I don't see where you're getting this idea that there's no potential for retaliation. If there's no infantry between the archers and the enemy, it sounds like those archers are going to be in for a rough time when the enemy's turn comes around, especially now that the default move speed is 2. I'm no die-hard military buff, but the Civ 5 model strikes me as closer to archers' historical role than Civ 3 or 4 ever had: light units, vulnerable when the enemy closes with them, and best placed behind some sort of obstruction like a nice solid line of heavy infantry.

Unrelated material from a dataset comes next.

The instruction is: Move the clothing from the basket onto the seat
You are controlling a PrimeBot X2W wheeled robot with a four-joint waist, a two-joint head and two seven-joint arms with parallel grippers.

Now, if archers worked exactly the same way as catapults, that would be a little odd. But to the best of my knowledge, this is not yet confirmed to be the case. And anyway, if you think about it, it's a little odd that archers work exactly the same way as infantry in Civ 4. I don't find it particularly upsetting for the abstraction to go one way instead of the other. As for unit redundancy, I see no reason at all to be so pessimistic (yet); catapults can be quantitatively very different than archers even if they work qualitatively the same. After all, swordsmen and horse archers work qualitatively the same in Civ 4, and no one is calling them redundant.

What I'm really interested to see is how the change to gunpowder is handled. Modern infantry and tanks certainly fulfill a combat role more analogous to ancient hand-to-hand infantry and cavalry than archers. Are they going to have ranged attacks? Is the musketman, the transitional unit, going to be archer-like, infantry-like, or both?